Reproduce, exactly and in full, only the lines below from the one containing "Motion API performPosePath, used" through the one containing "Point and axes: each".
*** Opening of DATA SECTION ***
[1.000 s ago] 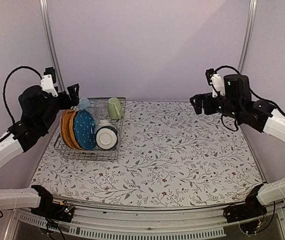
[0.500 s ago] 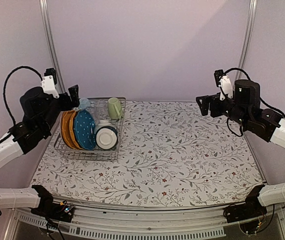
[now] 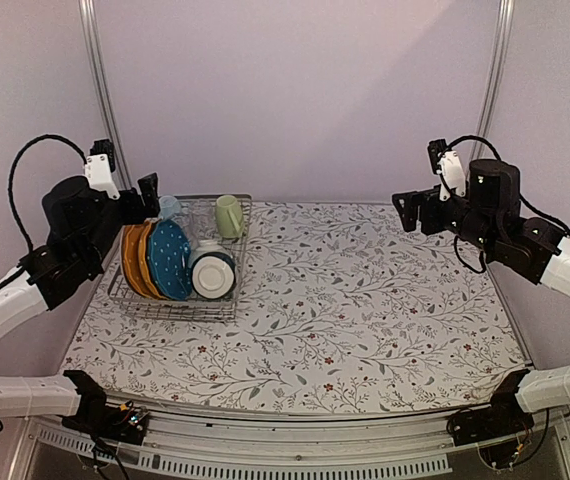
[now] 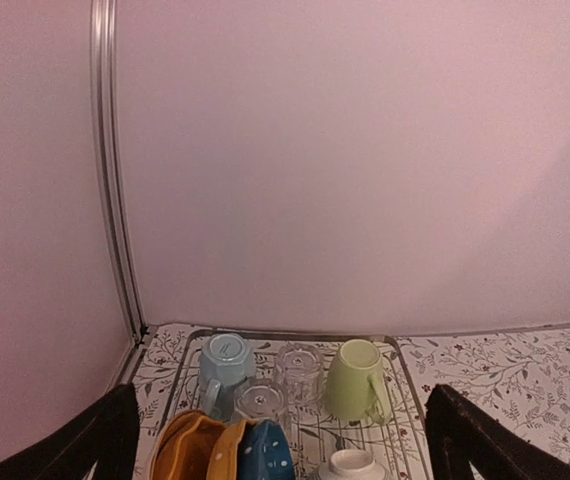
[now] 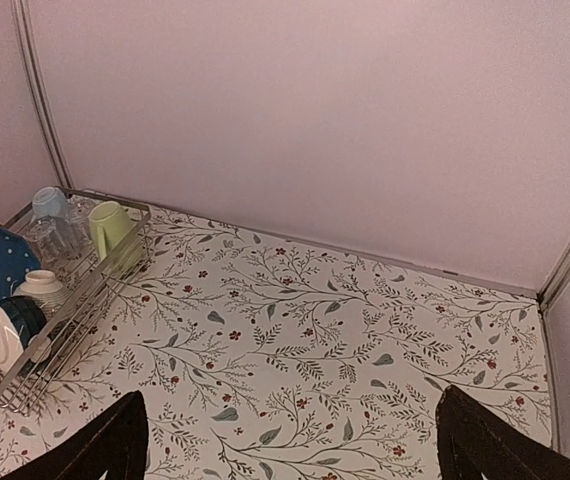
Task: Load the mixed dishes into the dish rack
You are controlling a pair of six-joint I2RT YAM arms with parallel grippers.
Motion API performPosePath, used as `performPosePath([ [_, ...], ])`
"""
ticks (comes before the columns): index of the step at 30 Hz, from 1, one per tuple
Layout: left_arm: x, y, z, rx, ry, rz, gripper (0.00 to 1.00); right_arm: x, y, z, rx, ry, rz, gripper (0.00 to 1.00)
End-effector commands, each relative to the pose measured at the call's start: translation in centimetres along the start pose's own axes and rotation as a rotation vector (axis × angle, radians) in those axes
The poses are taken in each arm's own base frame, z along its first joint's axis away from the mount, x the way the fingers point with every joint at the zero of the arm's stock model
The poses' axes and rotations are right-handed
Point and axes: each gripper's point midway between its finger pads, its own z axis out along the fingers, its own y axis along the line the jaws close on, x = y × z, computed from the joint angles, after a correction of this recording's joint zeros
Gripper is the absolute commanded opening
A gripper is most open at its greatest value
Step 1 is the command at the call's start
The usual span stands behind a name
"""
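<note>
- The left hand hangs above the far left corner of the rack, touching nothing. Its fingers are spread wide and empty.
- From above, the left arm covers part of the rack's left rim.
- The rack is silver wire with upright tines. It sits on the left of the desk, near the left wall, and holds every dish in sight.
- Two yellow plates stand on edge at the rack's left side, with scalloped rims. Any pattern on them is too small to make out.
- The blue plate stands just right of them, glossy with pale dots. The left wrist view cuts off the lower part of all three plates.
- The blue mug sits mouth-down in the rack's far left corner.
- Two clear glasses stand upturned beside the blue mug. From above they are barely visible.
- The bowls lie at the rack's near right, dark outside with pale foot rings. I cannot tell whether they touch.
- The green mug is upside down in the rack's far right corner, its handle toward the near side.
- The desk, under a leaf-and-flower cloth, spreads right of the rack.
- The right hand hangs well right of the rack, high over the desk's far side. Its fingers are spread wide and hold nothing.
</note>
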Motion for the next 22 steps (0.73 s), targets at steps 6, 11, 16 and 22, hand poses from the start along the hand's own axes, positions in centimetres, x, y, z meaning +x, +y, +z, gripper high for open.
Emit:
performPosePath([
  [6,0.08,-0.09,-0.37,0.006,0.0,-0.002,1.0,-0.4,-0.39,-0.21,0.015,-0.013,-0.004,0.99],
  [11,0.08,-0.12,-0.43,0.01,0.001,0.0,1.0,-0.29,-0.34,-0.19,0.012,-0.01,-0.002,0.99],
  [16,0.08,0.02,-0.46,0.003,0.002,0.004,1.0,-0.4,-0.28,-0.26,0.009,-0.013,-0.002,0.99],
  [22,0.13,-0.07,-0.43,0.008,0.003,0.005,1.0,-0.1,-0.11,0.05,0.003,0.0,-0.003,0.99],
])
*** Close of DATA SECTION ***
• _REPLY TO THE TASK_
Motion API performPosePath, used as `performPosePath([ [_, ...], ])`
"""
ticks (comes before the columns): index of the step at 30 Hz, from 1, one per tuple
Layout: left_arm: x, y, z, rx, ry, rz, gripper (0.00 to 1.00); right_arm: x, y, z, rx, ry, rz, gripper (0.00 to 1.00)
End-effector commands, each relative to the pose measured at the call's start: translation in centimetres along the start pose's own axes and rotation as a rotation vector (axis × angle, radians) in those axes
The poses are taken in each arm's own base frame, z along its first joint's axis away from the mount, x the way the fingers point with every joint at the zero of the arm's stock model
The poses' axes and rotations are right-handed
Point and axes: each gripper's point midway between its finger pads, its own z axis out along the fingers, its own y axis along the line the jaws close on, x = y × z, computed from the joint angles, after a correction of this recording's joint zeros

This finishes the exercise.